When I played the game during an E3 demo at CES last year it was a lot of fun. So much so that I had to stand in line to get a turn and was only allowed fifteen minutes because there was a huge line of patient folks behind me. It really is one hell of a shooter.
Actually, I’m not being altogether honest and correct, semantically speaking. The actual ‘shooter’ aspect is AWOL because Battle Cry takes place in a new world where guns are strictly banned because of the meddling of a political movement which has led to what is called the Black Powder Treaty. Gunpowder and bullets are strictly forbidden. This has caused the rise of the Pansophic Revolution, where a bloody new-world-type age of technologically-based manufacturing methodologies have altered the realities of street-fighting and the battlefield forever. War now involves elite groups of highly specialized warrior-assassins who fight with modernized daggers and swords.
Set in a shockingly colorful proto-punkish world, you enter a war between three factions fighting each other in designated war-zones.

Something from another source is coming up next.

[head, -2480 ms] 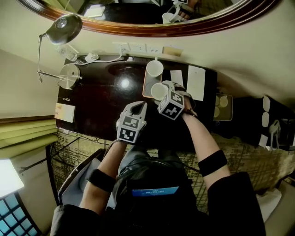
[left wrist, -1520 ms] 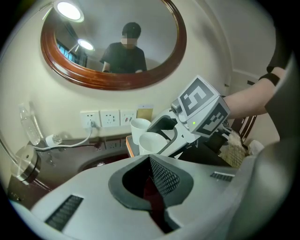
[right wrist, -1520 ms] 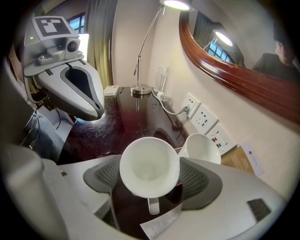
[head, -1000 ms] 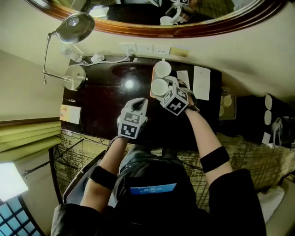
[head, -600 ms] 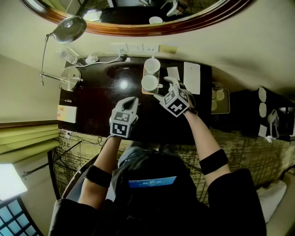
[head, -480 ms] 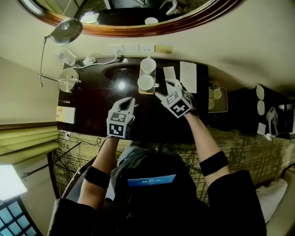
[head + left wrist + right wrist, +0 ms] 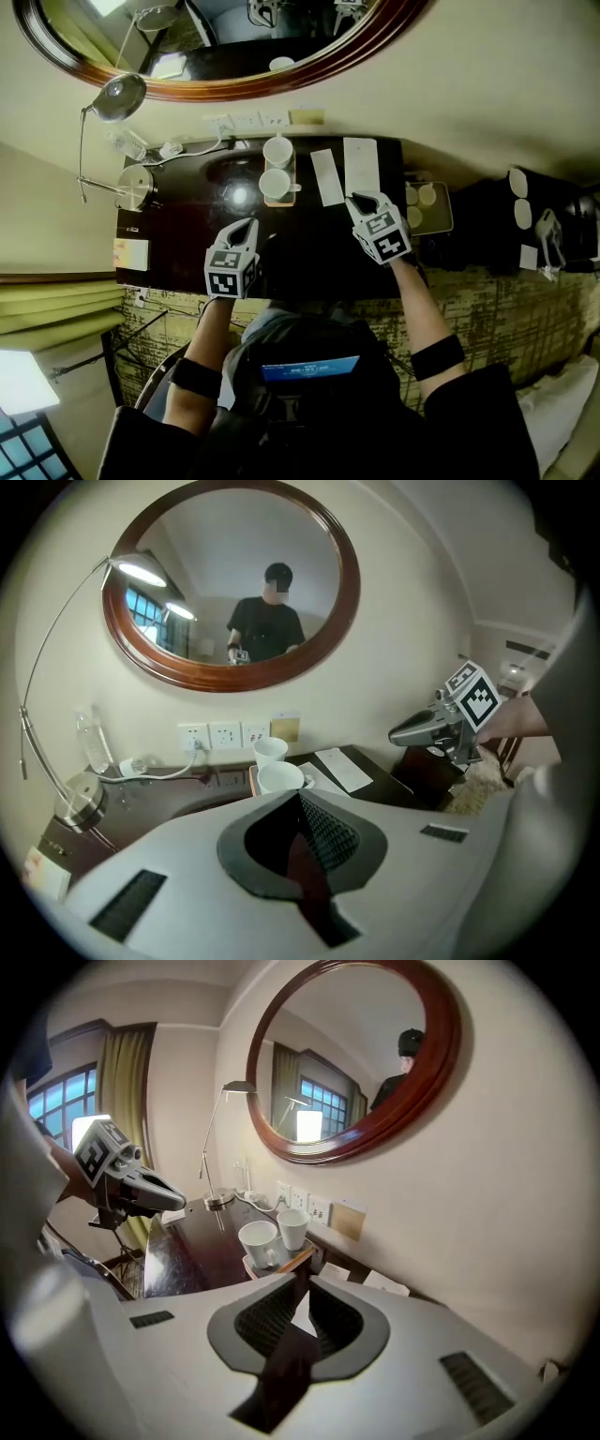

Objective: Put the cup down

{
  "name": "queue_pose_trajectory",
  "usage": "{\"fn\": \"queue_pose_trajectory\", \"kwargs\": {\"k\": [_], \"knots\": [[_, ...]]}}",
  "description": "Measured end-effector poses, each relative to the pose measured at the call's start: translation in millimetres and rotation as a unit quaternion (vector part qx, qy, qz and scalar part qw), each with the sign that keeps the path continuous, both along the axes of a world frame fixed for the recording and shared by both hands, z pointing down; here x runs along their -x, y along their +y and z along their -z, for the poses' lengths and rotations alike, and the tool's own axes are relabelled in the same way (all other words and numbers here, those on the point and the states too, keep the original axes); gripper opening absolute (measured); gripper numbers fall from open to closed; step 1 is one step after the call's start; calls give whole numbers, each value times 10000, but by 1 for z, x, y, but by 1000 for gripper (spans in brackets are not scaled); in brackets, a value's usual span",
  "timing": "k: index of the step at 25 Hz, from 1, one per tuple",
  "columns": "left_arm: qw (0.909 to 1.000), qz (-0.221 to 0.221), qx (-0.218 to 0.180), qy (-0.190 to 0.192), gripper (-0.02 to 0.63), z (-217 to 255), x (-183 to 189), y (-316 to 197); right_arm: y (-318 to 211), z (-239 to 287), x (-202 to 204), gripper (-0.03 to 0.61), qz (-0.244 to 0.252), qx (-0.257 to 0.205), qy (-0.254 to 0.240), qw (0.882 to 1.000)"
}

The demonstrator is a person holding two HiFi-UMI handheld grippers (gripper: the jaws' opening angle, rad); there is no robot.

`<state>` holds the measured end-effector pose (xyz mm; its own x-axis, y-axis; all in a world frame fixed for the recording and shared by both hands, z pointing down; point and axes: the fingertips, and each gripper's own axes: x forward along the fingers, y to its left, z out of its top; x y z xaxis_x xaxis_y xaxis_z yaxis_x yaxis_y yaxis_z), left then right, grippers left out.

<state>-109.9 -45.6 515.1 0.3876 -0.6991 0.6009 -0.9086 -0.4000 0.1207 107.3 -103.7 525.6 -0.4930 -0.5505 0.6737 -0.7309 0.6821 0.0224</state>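
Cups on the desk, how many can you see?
2, both on the small tray at the back of the desk: the rear cup and the front cup right before it. None seems hidden.

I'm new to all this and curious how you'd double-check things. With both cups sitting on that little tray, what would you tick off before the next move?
1. Near cup upright on the tray: ok.
2. Far cup upright beside it: ok.
3. Right gripper clear of both cups; its jaws have just been closing, nothing between them: ok.
4. Left gripper shut and empty: ok.
5. Whether the two cups touch: cannot tell.
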Motion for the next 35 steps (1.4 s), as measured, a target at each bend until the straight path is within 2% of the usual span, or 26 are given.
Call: {"fn": "queue_pose_trajectory", "kwargs": {"k": [2,6,11,17,35], "knots": [[10000,33,-13,-10,2,1,-2,1,4,-2,-19,18,-279,47,-84,9996],[9999,157,18,6,2,1,-4,6,15,-2,-54,0,-777,152,-362,9962],[9998,192,21,81,2,3,-11,9,28,-1,-94,0,-1470,138,-652,9869],[9997,198,-22,149,2,9,-16,10,49,-5,-116,0,-1953,136,-1042,9751],[9999,72,-18,151,2,11,-21,27,74,-12,-110,0,-1855,196,-1018,9772]]}}
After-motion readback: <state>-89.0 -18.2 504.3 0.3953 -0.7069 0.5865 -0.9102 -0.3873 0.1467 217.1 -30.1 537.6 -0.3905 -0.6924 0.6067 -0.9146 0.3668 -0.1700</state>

Two of the warring factions are pretty familiar. The Royal Marines Corps—very crisp and starched in Victorian attire featuring, colorful red uniforms—and the Cossacks—scruffy and undisciplined, yet far more athletic and frenzied in battle. The third faction are futuristic, ruthless shape-shifter types.
The key to Battle Cry’s gameplay lies in its different classes, which have wildly varying abilities. Most, although certainly not all, of the characters you play are geared for close-in, melée-type combat, and the close-up, third-person default view supports that style of play. There are five classes of player to choose from: Enforcer, a tank-like character whose huge sword transforms into a shield in its alternate form; Duellist, who launches quick attacks, is nimble and can hide himself for surprise attacks; Gadgeteer, who is more about support than actual fighting; Brawler, who has a powerful mechanical arm; and Tech Archer, a true assassination specialist, who can fire arrows and throw knives when up close and personal with enemies.
I tried out the Enforcer and the Tech Archer and had a grand time. You can even change class in mid-match. The action is wild, speedy and frenetic, with a hint of Team Fortress 2 to it, albeit with swords rather than assault rifles. The stylized look of all levels offers lots of vertical scale, although it will take time for you to get used to handling them.
A novel aspect of the game is the use of grappling hooks, which allow you to cover large swathes of land on the maps very quickly. You get to be a general and a lot of the game’s tactical element lies in the choices you make as to what and when choices are made concerning when to use the three special abilities each class possesses. There’s nothing like being the Tech Archer, killing in quick bursts, firing off short fusillades of explosive rockets. Along with each kill, you build up an ever-increasing score on your Adrenaline meter, which can be utilized in short bursts to cause extra casualties, or in one big concentrated blitzkrieg. Following each round played, you can wander the battlefield, earn ‘Iron,’ the in-game currency.
Battle Cry only plans for a PC release currently, but Bethesda is working on a conversion into next-gen consoles and will go into Beta in 2015.